=== Work instruction ===
Among the entries that follow, the required portion opens with the line containing "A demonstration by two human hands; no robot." and closes with the line containing "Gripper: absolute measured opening". Give that portion again exactly, and nothing else.

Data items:
-----
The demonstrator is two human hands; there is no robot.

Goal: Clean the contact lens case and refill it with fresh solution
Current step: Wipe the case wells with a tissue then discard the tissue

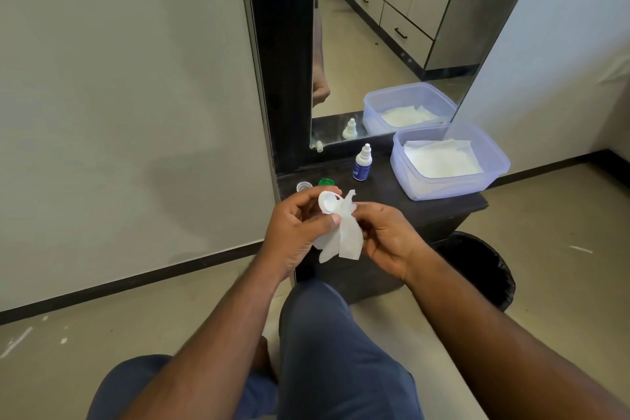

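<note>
My left hand [296, 232] grips the white contact lens case [328, 202], one open well facing me, just in front of the dark shelf. My right hand [385, 235] pinches a white tissue [344, 235] whose twisted tip pokes up beside the case; the rest of the tissue hangs down between both hands. On the shelf behind the hands lie a clear white cap [304, 186] and a green cap [326, 182]. A small solution bottle [362, 163] with a blue label and white nozzle stands upright further back.
A translucent plastic tub [491, 177] holding white tissues sits at the right end of the dark shelf [443, 204], against a tall mirror [375, 44]. A black lined waste bin [484, 266] stands on the floor below right. My knees in blue trousers are below.
</note>
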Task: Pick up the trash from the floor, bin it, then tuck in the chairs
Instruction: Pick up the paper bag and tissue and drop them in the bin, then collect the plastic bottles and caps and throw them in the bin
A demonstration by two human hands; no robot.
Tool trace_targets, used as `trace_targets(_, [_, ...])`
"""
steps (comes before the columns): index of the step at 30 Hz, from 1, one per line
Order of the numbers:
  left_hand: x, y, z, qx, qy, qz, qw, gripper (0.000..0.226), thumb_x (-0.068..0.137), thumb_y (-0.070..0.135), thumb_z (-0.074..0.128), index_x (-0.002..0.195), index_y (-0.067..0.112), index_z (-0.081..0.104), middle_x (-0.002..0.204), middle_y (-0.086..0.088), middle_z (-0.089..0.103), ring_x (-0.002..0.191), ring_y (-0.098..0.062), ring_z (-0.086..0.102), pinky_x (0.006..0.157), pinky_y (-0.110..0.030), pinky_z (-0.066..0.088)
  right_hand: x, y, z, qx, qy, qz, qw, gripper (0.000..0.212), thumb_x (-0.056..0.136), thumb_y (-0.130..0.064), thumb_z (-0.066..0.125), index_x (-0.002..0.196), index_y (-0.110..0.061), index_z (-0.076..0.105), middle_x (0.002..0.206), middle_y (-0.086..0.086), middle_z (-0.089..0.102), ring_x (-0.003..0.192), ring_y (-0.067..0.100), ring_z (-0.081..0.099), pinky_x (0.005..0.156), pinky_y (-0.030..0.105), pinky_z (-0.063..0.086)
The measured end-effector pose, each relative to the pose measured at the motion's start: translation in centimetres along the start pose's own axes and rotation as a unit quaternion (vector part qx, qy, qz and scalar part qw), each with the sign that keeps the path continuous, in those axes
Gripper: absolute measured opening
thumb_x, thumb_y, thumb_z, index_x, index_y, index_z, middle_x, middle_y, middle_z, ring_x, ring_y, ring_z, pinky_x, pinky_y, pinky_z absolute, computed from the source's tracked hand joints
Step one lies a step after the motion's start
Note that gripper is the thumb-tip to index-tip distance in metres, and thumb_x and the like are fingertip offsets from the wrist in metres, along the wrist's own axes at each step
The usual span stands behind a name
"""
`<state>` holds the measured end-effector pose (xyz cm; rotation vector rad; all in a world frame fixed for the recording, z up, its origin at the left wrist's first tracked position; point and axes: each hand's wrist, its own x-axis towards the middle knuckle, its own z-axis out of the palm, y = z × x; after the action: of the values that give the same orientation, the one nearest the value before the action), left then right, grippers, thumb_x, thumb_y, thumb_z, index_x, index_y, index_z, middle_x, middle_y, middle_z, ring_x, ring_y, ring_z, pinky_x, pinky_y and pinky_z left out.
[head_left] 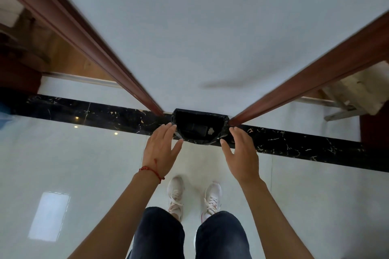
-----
=== Answer to the exercise ===
A demonstration by two human hands; no robot.
Tool trace_targets, used as `trace_targets(_, [_, ...])`
"""
steps (comes before the columns): index of the step at 30 Hz, from 1, one per line
Order of the numbers:
  left_hand: x, y, z, qx, qy, qz, qw, gripper (0.000..0.226), thumb_x (-0.068..0.137), thumb_y (-0.070..0.135), thumb_z (-0.074..0.128), index_x (-0.002..0.195), index_y (-0.067..0.112), index_z (-0.081..0.104), middle_x (-0.002..0.204), middle_y (-0.086..0.088), middle_z (-0.089..0.103), ring_x (-0.002..0.191), ring_y (-0.098..0.062), ring_z (-0.086..0.102), pinky_x (0.006..0.157), pinky_y (-0.110..0.030), pinky_z (-0.066..0.088)
  right_hand: x, y, z, qx, qy, qz, qw, gripper (0.000..0.212), thumb_x (-0.056..0.136), thumb_y (-0.130..0.064), thumb_z (-0.066..0.125), index_x (-0.002..0.196), index_y (-0.110..0.061), index_z (-0.076..0.105), middle_x (0.002..0.206), middle_y (-0.086..0.086), middle_z (-0.089..0.102), ring_x (-0.003..0.192), ring_y (-0.067..0.100), ring_z (-0.081..0.099), pinky_x (0.005..0.156), pinky_y (-0.030..0.105), pinky_z (-0.063..0.086)
The measured end-effector pose, each relative to the pose measured at the motion's start: translation in centimetres along the start pose's own axes and rotation as a unit quaternion (vector part qx, qy, qz and scalar part qw), each with the sign that keeps the path continuous, in those axes
Gripper: absolute measured opening

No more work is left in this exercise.